§ WHAT NEEDS TO BE DONE: Please restate word for word the lines from the top of the entries through the line that contains "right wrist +", and do not include any pictures.

[Recorded data]
--- --- ---

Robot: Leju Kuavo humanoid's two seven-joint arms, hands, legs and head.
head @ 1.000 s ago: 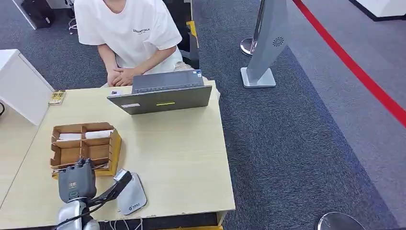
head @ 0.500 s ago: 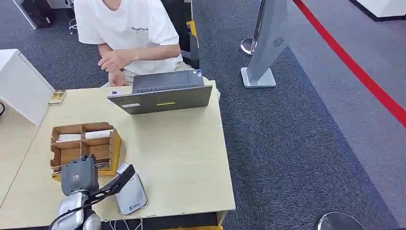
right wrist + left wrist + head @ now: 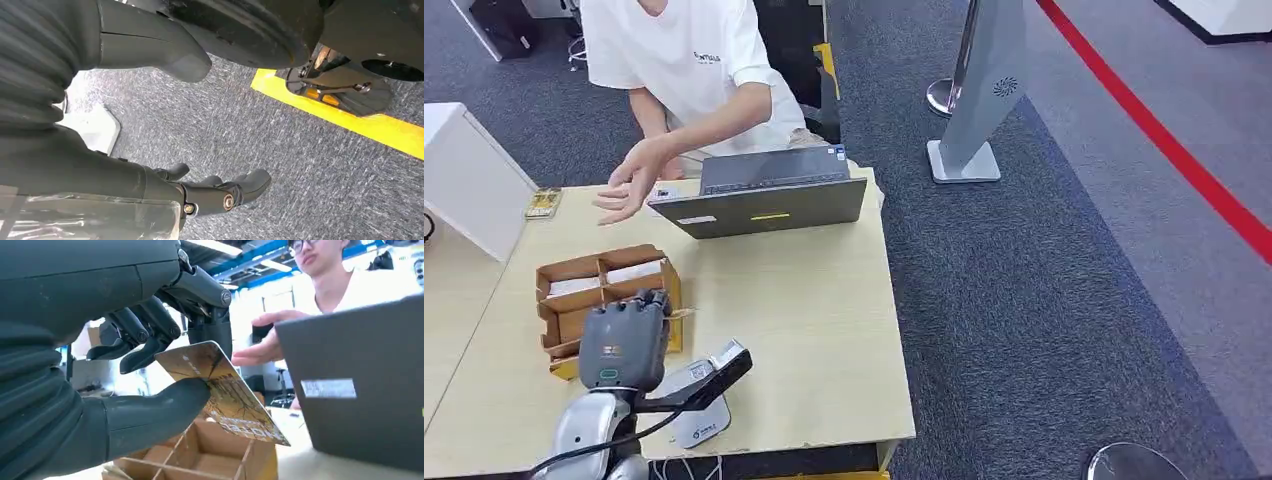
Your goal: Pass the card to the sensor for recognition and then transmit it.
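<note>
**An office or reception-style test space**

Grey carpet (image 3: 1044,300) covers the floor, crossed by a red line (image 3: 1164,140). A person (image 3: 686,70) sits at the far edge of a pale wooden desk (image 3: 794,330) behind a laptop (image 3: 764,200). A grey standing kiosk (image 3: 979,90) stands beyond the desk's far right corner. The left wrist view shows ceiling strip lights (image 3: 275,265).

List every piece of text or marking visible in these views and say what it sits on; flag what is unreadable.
White T-shirt: chest print, too small to read.
Laptop: white sticker and yellow-green strip on the lid, unreadable; the same sticker in the left wrist view is blurred.
Card held by the left robot hand: pale lettering near its lower edge, seen at an angle, not legible.
Sensor: small blue logo, unreadable.
Left robot hand back: orange mark, unreadable.
</note>
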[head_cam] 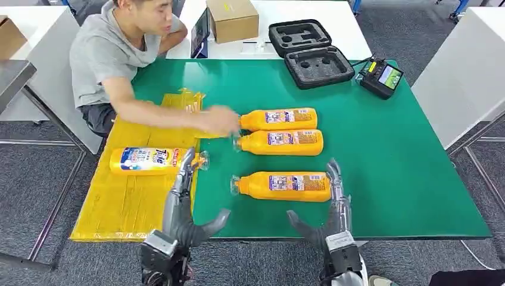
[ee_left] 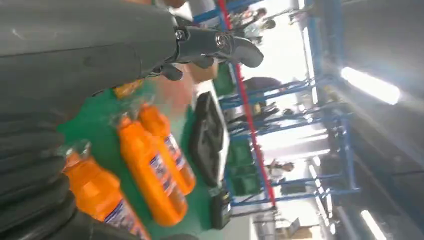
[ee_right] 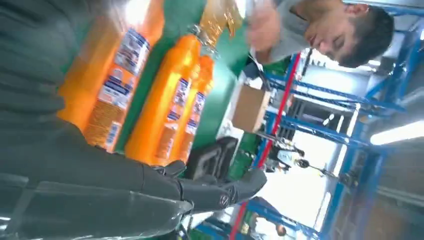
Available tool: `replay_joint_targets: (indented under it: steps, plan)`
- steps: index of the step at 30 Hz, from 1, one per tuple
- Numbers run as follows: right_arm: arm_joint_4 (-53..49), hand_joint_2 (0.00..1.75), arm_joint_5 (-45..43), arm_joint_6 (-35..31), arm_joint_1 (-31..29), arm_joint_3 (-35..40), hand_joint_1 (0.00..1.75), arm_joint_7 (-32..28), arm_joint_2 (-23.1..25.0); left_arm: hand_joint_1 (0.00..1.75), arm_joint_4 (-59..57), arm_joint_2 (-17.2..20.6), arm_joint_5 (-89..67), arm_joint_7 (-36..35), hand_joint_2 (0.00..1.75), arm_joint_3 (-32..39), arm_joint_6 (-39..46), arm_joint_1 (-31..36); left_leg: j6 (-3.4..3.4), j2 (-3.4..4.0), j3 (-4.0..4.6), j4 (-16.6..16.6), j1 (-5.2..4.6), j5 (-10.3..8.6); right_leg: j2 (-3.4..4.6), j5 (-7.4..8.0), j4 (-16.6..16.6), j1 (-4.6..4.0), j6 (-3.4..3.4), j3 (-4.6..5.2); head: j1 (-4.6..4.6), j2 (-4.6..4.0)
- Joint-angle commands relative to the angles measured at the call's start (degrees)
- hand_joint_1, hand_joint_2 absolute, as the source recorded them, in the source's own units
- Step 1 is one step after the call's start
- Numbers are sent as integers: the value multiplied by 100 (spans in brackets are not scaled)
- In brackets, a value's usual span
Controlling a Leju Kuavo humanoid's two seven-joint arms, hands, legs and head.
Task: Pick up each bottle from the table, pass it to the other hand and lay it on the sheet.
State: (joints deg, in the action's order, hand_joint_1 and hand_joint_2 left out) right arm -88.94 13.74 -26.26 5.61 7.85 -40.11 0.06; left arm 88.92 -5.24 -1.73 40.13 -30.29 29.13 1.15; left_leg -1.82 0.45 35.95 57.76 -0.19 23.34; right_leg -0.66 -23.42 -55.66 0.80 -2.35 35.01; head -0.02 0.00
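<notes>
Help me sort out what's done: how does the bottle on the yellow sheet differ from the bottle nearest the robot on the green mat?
The bottle on the yellow sheet lies on the yellow sheet; the nearest bottle lies on the green mat. The sheet bottle's cap points right, the nearest bottle's cap left. The sheet bottle shows a blue-and-white label; the nearest bottle shows small print. Both are orange and lie on their sides.

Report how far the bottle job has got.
Done: one bottle lies on the yellow sheet, by the left hand's fingertips. In hand: nothing is gripped; the right hand is at the base of the nearest bottle, fingers apart. Left: three bottles on the green table; a person's hand is at the farthest bottle's cap.
</notes>
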Motion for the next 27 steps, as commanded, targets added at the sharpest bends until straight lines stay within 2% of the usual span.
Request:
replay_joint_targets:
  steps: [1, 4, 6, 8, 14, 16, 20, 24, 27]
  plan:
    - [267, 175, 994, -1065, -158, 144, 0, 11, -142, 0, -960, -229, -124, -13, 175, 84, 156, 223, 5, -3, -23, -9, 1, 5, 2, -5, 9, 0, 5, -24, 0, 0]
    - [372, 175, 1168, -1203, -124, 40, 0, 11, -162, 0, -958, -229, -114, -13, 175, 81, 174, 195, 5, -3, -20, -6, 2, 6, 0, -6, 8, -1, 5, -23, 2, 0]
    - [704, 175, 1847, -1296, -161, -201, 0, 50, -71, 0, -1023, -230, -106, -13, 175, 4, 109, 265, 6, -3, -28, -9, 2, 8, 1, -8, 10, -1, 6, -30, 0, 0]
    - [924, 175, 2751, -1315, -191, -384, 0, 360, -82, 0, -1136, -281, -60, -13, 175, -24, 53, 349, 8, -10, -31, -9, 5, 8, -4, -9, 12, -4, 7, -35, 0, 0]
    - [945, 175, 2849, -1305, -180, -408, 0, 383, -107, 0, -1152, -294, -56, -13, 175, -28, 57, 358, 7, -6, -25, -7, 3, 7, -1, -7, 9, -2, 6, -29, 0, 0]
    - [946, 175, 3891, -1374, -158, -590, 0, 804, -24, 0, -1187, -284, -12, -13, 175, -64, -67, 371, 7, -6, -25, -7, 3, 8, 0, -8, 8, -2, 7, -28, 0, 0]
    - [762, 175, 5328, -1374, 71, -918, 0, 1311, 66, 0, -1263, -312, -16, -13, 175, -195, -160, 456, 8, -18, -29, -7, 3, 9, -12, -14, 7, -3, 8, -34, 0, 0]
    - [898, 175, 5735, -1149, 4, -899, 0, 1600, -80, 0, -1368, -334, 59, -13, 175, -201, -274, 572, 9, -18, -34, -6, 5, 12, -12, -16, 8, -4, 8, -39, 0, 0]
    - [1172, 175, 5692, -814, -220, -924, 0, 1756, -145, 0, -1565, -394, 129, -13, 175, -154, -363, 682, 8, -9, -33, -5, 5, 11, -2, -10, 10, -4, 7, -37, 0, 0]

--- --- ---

§ WRITTEN RESPONSE:
Robot: Leju Kuavo humanoid's two seven-joint arms, hands, legs and head.
head @ 1.000 s ago: 
head @ 0.500 s ago: 
right wrist + left wrist + head @ now: 

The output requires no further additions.